Personal information
- Full name: Juan David Niño Castiblanco
- Date of birth: 27 June 1988 (age 37)
- Place of birth: Tunja, Colombia

Managerial career
- Years: Team
- 2019–2021: Patriotas (assistant)
- 2021–2022: Patriotas
- 2023: Patriotas
- 2024–2025: Real Cundinamarca
- 2026: Águilas Doradas

= Juan David Niño =

Colombian footballer and manager

Juan David Niño Castiblanco (born 27 June 1988) is a Colombian football manager.

==Career==
Born in Tunja, Boyacá, Niño was a sporting director at local side Patriotas before being named assistant manager of Diego Corredor in 2019. On 17 August 2021, he was named manager of the side in the place of Jorge Luis Bernal.

After avoiding relegation, Niño began the 2022 season in charge of the club, but was sacked on 7 February of that year. However, at the end of the year Patriotas confirmed his return to the helm of the first team ahead of the 2023 Primera B championship.

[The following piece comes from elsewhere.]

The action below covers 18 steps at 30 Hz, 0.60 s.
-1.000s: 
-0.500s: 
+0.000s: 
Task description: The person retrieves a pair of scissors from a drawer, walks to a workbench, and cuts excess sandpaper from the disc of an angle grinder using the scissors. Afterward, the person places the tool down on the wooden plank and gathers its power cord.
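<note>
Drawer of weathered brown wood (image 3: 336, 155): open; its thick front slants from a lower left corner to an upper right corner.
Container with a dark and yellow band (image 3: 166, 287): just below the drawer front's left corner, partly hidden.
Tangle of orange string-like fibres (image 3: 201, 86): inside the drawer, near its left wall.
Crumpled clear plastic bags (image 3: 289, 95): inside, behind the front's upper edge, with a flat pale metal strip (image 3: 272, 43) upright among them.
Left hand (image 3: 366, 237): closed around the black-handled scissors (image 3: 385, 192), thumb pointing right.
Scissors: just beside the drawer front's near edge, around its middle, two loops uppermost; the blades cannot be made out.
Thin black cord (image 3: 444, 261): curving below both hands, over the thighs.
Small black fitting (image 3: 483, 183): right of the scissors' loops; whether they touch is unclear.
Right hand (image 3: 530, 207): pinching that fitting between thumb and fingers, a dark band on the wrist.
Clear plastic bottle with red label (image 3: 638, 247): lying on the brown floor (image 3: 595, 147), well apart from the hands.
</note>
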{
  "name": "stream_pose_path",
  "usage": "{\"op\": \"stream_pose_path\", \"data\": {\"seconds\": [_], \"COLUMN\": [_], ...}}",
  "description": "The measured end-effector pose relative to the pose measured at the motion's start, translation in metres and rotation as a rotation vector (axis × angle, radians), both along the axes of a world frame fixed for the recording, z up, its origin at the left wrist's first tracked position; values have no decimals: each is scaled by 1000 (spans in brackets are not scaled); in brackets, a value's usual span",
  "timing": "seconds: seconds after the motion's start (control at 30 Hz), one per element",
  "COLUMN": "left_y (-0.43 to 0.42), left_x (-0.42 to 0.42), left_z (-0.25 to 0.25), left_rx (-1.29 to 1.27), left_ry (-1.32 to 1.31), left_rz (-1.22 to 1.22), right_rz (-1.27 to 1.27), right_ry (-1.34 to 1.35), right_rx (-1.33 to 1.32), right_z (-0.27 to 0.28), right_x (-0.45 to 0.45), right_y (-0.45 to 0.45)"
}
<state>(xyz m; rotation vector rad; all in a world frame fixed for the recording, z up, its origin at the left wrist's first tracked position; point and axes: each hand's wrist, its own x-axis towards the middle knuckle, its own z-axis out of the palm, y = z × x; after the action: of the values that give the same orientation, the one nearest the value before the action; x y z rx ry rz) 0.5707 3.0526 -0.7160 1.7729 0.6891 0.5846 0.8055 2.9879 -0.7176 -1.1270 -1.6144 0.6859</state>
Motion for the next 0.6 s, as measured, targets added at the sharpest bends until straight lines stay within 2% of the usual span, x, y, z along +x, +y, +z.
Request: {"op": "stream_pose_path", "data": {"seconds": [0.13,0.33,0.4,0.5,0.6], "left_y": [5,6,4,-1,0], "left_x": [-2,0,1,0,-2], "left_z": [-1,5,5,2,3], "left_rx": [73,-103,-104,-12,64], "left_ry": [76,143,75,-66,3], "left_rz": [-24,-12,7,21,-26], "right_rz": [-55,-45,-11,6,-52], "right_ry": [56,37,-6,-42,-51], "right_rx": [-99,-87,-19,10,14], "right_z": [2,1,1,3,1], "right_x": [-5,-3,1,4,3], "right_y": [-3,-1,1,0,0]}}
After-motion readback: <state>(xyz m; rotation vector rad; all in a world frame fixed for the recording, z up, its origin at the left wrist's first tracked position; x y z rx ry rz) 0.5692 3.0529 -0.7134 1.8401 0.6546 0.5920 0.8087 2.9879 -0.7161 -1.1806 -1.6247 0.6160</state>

On 28 May 2024, he was appointed as manager of Categoría Primera B club Real Cundinamarca. With Real Cundinamarca, Niño reached the finals of the 2025 Torneo II in which the team lost on penalties to Cúcuta Deportivo, but left the club on 16 December 2025. The following day he was appointed as manager of Categoría Primera A side Águilas Doradas.

Niño left Águilas Doradas on 5 June 2026, after failing to qualify for the play-offs of the 2026 Apertura tournament.